En 1749, la pleine possession du territoire de Meyrin va permettre à la France de réaliser son projet de nouvelle route reliant Lyon à Genève, en gestation depuis une dizaine d’années. L’ancienne voie, aménagée sur la rive gauche du Rhône, traversait des terres genevoises et savoyardes, où les marchandises étaient soumises à des péages. Le nouveau tracé préconisé par les ingénieurs des Ponts et Chaussées est situé sur la rive droite du Rhône, soit bien plus au nord que le précédent et entièrement en France. Trois routes rectilignes sont réalisées de 1753 à 1760 : la première du Fort de l’Écluse à Farges, la deuxième de Farges à Saint-Genis et la troisième de Saint-Genis au carrefour du Bouchet, soit à la frontière genevoise. La France espérait que ce dernier tronçon serait prolongé jusqu’à la porte de Cornavin, à l’entrée de la ville, mais les Genevois refusèrent, car il aurait fallu empiéter sur plusieurs domaines patriciens.

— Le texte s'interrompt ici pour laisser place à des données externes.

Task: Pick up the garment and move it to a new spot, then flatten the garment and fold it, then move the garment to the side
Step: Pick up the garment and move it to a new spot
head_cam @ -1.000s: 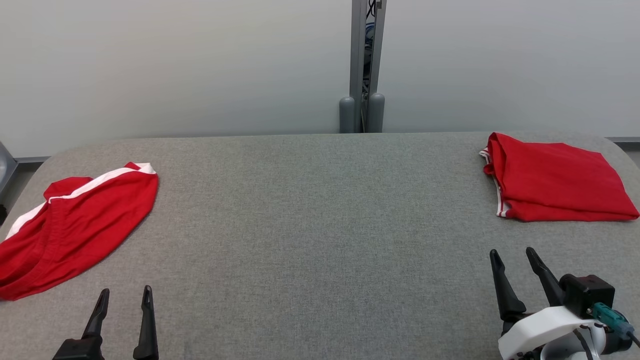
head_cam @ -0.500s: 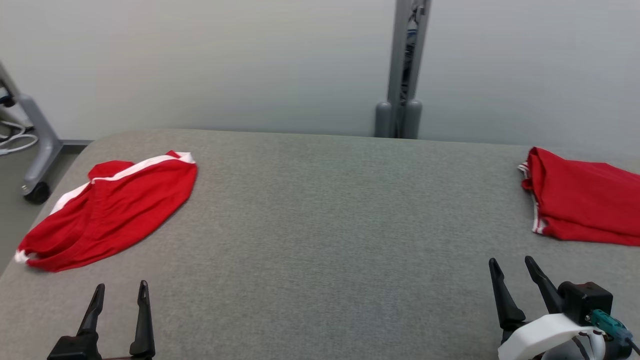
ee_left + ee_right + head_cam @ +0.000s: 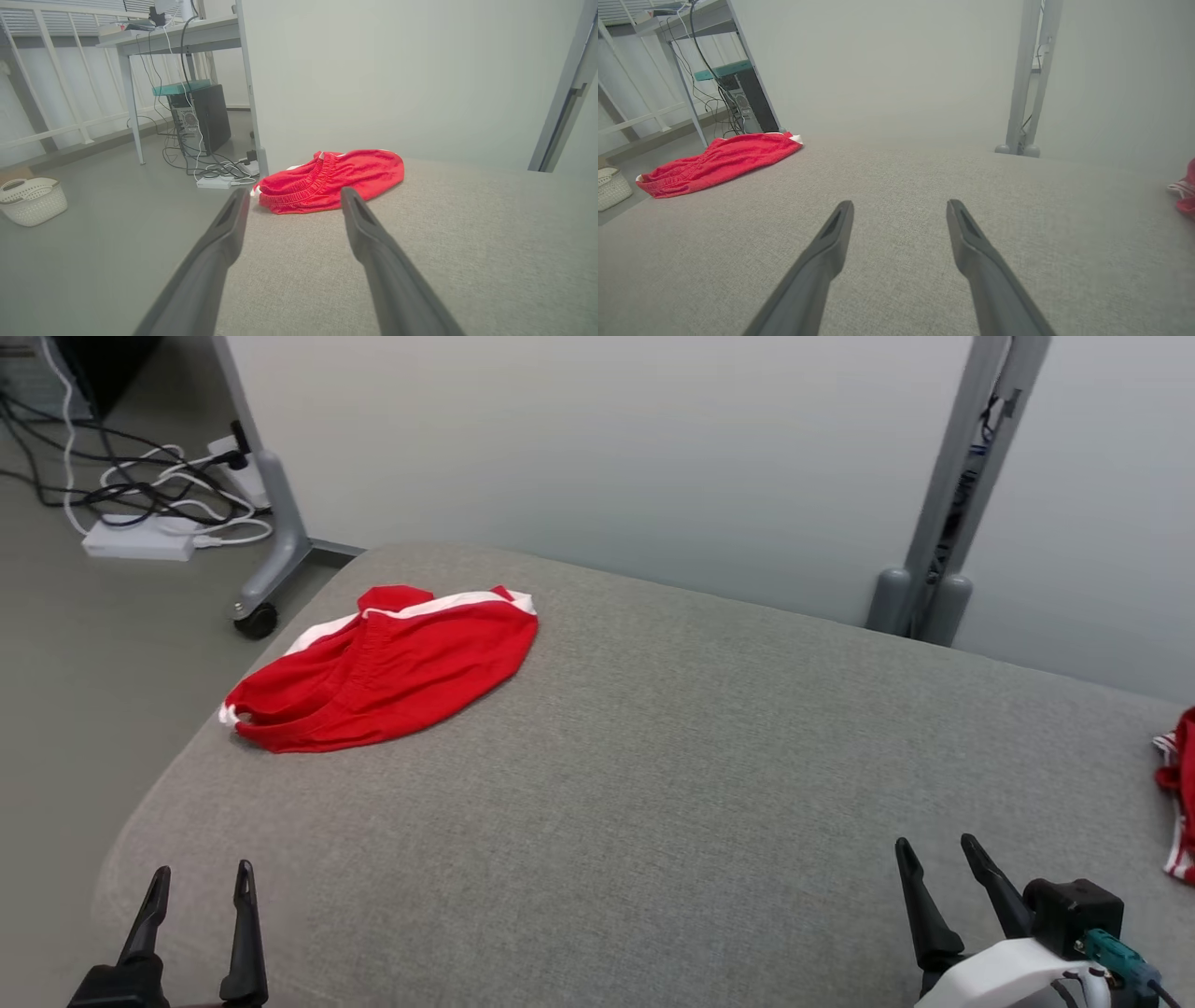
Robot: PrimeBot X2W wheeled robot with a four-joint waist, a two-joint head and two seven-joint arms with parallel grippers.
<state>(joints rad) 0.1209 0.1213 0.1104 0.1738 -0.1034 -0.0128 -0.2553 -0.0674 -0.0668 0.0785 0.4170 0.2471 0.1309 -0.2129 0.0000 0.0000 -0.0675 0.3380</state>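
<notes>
Red shorts with white trim (image 3: 387, 667) lie loosely bunched near the far left corner of the grey table (image 3: 672, 784); they also show in the left wrist view (image 3: 334, 179) and the right wrist view (image 3: 721, 161). My left gripper (image 3: 201, 887) hovers open at the lower left, well short of the shorts, nothing between its fingers. At the lower right my right gripper (image 3: 934, 859) is open and empty too. Its fingers (image 3: 831, 233) point across bare table.
A second red garment (image 3: 1178, 793), folded, is cut off at the right edge. Behind the table stand a pale wall and a grey post (image 3: 943, 541). On the floor at left: cables and a power strip (image 3: 140, 537), a wheeled desk leg (image 3: 271, 523), a white basket (image 3: 30, 200).
The head camera has swung left, shifting the whole picture right: the shorts now sit nearer the middle and the folded garment is almost out of frame. Both grippers stay open.
</notes>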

Quelques années plus tard, un second projet routier va confirmer l’importance de Meyrin. En 1767, Voltaire convainc Choiseul, ministre de Louis XV, de créer une ville neuve à Versoix, dans le dessein de concurrencer et d’affaiblir Genève. Il est cependant indispensable d’établir une route afin de relier la future ville au nouvel axe Lyon-Genève, tout en évitant le territoire genevois. En une année, on construit cette « route de contournement » dont le point de départ est le carrefour de Meyrin. Au sortir de ce village, elle gagne en ligne droite l’agglomération de Ferney, où réside Voltaire. Elle poursuit son tracé rectiligne jusqu’à la pointe nord de l’enclave genevoise de Genthod, qu’elle évite avant de rejoindre, par une ligne brisée, l’ancien bourg de Versoix et la route du lac.